#### EXERCISE OBJECTIVE:
Would you please copy the part of the material below that opens with the line containing "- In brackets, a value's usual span" and closes with the line containing "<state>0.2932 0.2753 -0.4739"? Copy it exactly, and only it.

#### RAW DATA:
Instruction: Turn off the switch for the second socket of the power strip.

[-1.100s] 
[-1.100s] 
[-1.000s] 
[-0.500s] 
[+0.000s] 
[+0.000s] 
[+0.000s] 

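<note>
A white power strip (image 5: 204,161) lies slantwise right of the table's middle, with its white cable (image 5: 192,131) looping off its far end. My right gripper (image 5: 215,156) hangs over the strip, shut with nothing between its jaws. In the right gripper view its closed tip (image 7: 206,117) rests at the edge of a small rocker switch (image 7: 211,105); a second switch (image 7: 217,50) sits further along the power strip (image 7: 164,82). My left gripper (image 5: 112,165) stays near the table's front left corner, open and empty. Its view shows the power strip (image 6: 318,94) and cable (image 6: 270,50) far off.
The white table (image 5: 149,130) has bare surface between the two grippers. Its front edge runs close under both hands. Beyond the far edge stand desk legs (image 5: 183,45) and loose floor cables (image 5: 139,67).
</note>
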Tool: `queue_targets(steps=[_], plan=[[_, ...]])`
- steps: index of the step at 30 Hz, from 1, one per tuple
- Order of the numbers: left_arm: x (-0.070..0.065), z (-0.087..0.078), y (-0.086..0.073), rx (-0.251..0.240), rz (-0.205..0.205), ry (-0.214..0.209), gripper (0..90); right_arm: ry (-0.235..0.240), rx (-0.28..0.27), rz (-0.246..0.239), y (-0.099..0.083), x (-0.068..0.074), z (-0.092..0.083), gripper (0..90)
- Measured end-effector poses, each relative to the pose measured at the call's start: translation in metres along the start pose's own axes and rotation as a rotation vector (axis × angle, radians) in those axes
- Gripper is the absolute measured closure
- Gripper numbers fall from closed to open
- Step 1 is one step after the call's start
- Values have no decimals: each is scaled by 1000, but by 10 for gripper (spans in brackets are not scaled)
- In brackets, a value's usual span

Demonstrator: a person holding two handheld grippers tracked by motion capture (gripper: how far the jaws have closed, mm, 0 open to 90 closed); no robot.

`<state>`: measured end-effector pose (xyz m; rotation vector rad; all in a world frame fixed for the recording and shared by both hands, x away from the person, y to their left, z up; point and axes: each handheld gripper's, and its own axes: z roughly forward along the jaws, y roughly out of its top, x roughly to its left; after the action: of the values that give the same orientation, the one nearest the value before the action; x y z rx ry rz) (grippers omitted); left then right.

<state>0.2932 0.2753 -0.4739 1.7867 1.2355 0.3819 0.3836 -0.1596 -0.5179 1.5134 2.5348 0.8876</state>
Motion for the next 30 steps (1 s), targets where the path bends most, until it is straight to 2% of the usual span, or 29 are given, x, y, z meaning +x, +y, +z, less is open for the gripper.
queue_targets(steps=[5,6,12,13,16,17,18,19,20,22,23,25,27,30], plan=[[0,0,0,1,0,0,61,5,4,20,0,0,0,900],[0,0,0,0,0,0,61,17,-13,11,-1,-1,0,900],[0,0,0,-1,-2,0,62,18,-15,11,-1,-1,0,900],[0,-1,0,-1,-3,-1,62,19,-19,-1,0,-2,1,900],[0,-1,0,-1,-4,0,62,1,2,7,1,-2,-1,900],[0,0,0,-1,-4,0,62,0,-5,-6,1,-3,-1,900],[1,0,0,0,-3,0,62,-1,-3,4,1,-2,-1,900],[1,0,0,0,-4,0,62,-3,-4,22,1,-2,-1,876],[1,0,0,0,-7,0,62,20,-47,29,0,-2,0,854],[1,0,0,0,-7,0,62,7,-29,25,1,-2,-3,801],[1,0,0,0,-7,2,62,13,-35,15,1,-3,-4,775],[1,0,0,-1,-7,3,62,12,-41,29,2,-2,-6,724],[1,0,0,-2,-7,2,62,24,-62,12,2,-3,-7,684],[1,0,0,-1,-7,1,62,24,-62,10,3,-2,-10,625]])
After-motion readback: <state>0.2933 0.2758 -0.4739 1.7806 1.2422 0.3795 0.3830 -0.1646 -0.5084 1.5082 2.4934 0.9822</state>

#### THE ANSWER:
- In brackets, a value's usual span

Demonstrator: a person holding two handheld grippers tracked by motion capture (gripper: how far the jaws have closed, mm, 0 open to 90 closed); no robot.

`<state>`: measured end-effector pose (xyz m; rotation vector rad; all in a world frame fixed for the recording and shared by both hands, x away from the person, y to their left, z up; point and axes: each handheld gripper's, and its own axes: z roughly forward along the jaws, y roughly out of its top, x roughly to its left; after the action: of the values that give the same orientation, the one nearest the value before the action; x y z rx ry rz) (grippers omitted); left then right.

<state>0.2932 0.2753 -0.4739 1.7867 1.2355 0.3819 0.3836 -0.1596 -0.5179 1.5134 2.5348 0.8876</state>

The complete output has now been given.